I'm familiar with 10 gallon stocking,but not 5 gallon. I don't want a whole bunch of fish just like 1-3 or so (whatever fits).

if you think its best that the betta get the 5.5 all to himself please tell me. I've never had a mid-sized tank before. Smaller than this and he'd definitely have the tank all to himself x3


----------



## GreenEnvy (Apr 27, 2014)

I had 2-3 ghost shrimp in my 5 gallon for 6 months and they did a great job at keeping it clean. They are really fascinating to watch as well. When Oliver's long-time shrimp buddies died from natural causes and I replaced them with new ones, Oliver decided he didn't like the newest recruits. If you have a more aggressive betta who doesn't want to share his territory, they sometimes end up being injured or eaten.


----------



## tankman12 (Nov 13, 2012)

If you have a nice betta. You could do some small schooling fish like ember tetras or galaxy rasboras. Also some pygmy or habrosus (spelling ?) Cories.
_Posted via Mobile Device_


----------



## LadyNightraven (Jun 30, 2013)

I've been told a mystery snail or nerite snail can be a great choice for betta companion in a 5- or 5.5-gallon, although a nerite would be better if your betta is a more aggressive type.


----------



## RussellTheShihTzu (Mar 19, 2013)

I would do a Nerite snail and culture algae for it in a bowl of rocks (in water) on a window sill. 

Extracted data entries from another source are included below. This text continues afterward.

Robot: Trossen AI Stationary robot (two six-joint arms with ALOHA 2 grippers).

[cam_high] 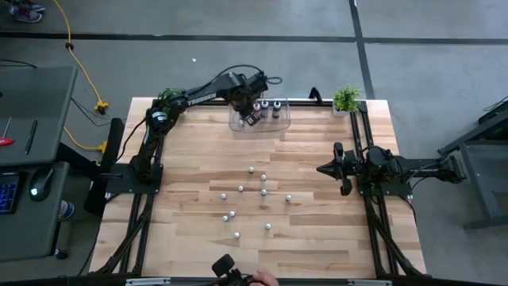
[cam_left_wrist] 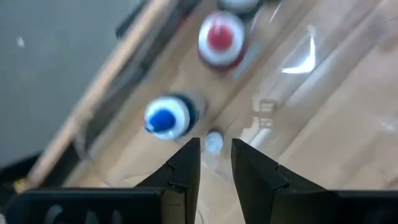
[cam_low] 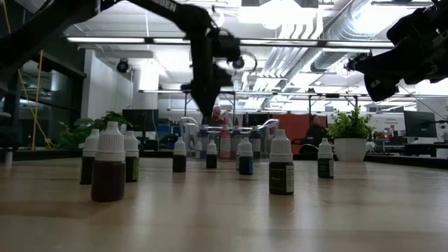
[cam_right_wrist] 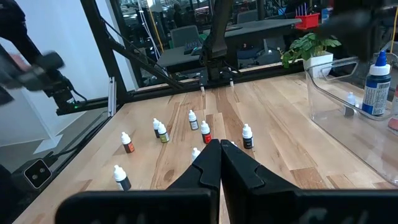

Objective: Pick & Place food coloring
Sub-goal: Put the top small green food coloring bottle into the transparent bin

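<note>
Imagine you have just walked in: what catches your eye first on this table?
First, the left hand reaching down into the clear bin at the table's far edge, a small white-capped bottle just ahead of its fingers. Then the scatter of small bottles standing loose across the middle of the table, while the right hand waits shut at the right side.

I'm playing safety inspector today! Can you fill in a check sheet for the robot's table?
Surface: wooden table, bare around the bottles.
Job's things: small bottles stand mid-table; larger bottles in the clear bin.
Clutter: two potted plants at the far edge.
Grippers: left gripper over the bin, a small white-capped bottle between its fingers; right gripper shut, waiting at the right side.
Cables: yellow cable on the floor.
Surroundings: desk with keyboard left.
</note>
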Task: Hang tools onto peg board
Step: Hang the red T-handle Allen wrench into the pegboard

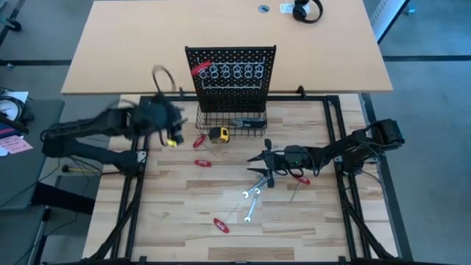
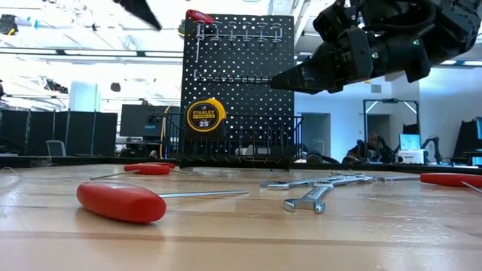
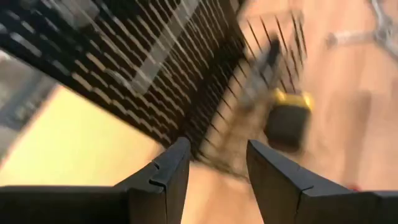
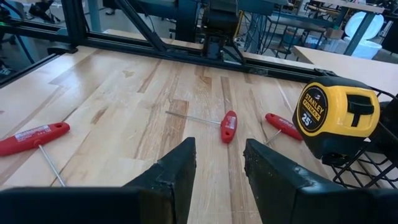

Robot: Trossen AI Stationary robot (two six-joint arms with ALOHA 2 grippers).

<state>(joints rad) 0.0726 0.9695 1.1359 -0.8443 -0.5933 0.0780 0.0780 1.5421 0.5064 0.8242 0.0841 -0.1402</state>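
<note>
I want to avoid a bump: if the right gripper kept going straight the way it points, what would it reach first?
The right gripper is open and empty. Ahead lies bare table, then probably the red T-handle tool; the tape measure sits off to one side. Depth is unclear.

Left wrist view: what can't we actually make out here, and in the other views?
- Left wrist view: motion blur smears the peg board, wire basket and a yellow object.
- High view: the left tool is blurred; its fingers are not resolved there.
- Low view: the red tool on the peg board is cut off by the top edge.
- High view: wrenches too small for detail.
</note>
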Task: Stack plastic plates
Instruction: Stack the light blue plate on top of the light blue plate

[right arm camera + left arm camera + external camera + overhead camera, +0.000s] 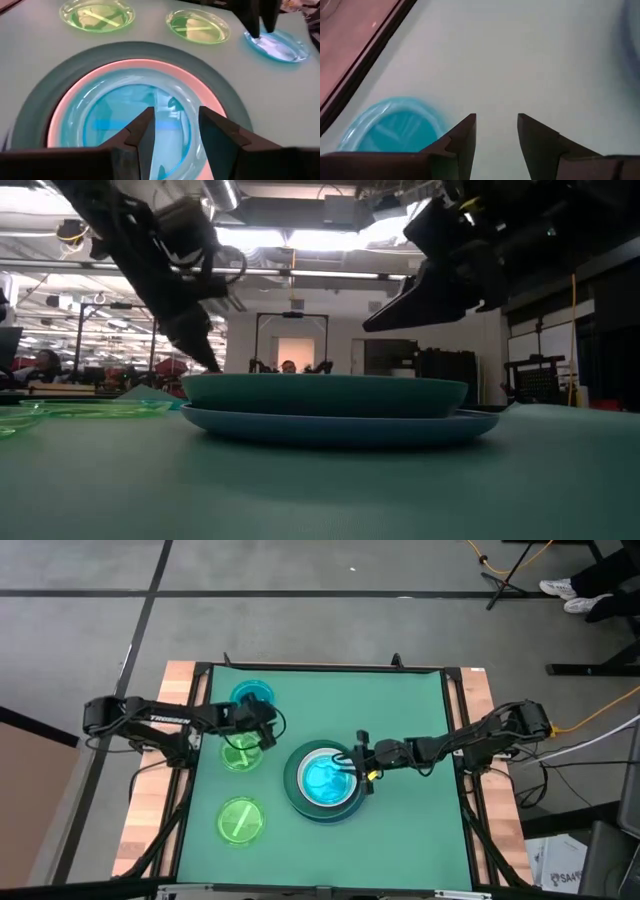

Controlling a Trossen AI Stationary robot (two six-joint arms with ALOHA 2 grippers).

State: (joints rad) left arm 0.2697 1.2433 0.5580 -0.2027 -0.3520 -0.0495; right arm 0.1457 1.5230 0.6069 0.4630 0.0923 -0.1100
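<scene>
My right gripper [352, 762] hangs empty, fingers apart, over cyan plate [325, 780] atop stack; left gripper [268, 730], narrow gap, empty, btwn loose cyan plate [251, 695] & lime plate [241, 754] – grab cyan nxt

grey floor [300, 570] with dark seams is stretching around the green-topped table [400, 830]. ceiling lights [300, 238] are glowing over a large workshop, where a dark doorframe [292, 340] and cabinets [445, 375] are standing behind.
</scene>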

If you wanted more than three, five or six small Cories like Pygmy (never fewer) would be okay but that's really pushing it in a 5.5 as shoaling/schooling fish do best in a 10 or better. Even five or six small shoaling species with all their activity in such a small space can stress some Bettas to the point of making them vulnurable to illness so I don't really recommend it.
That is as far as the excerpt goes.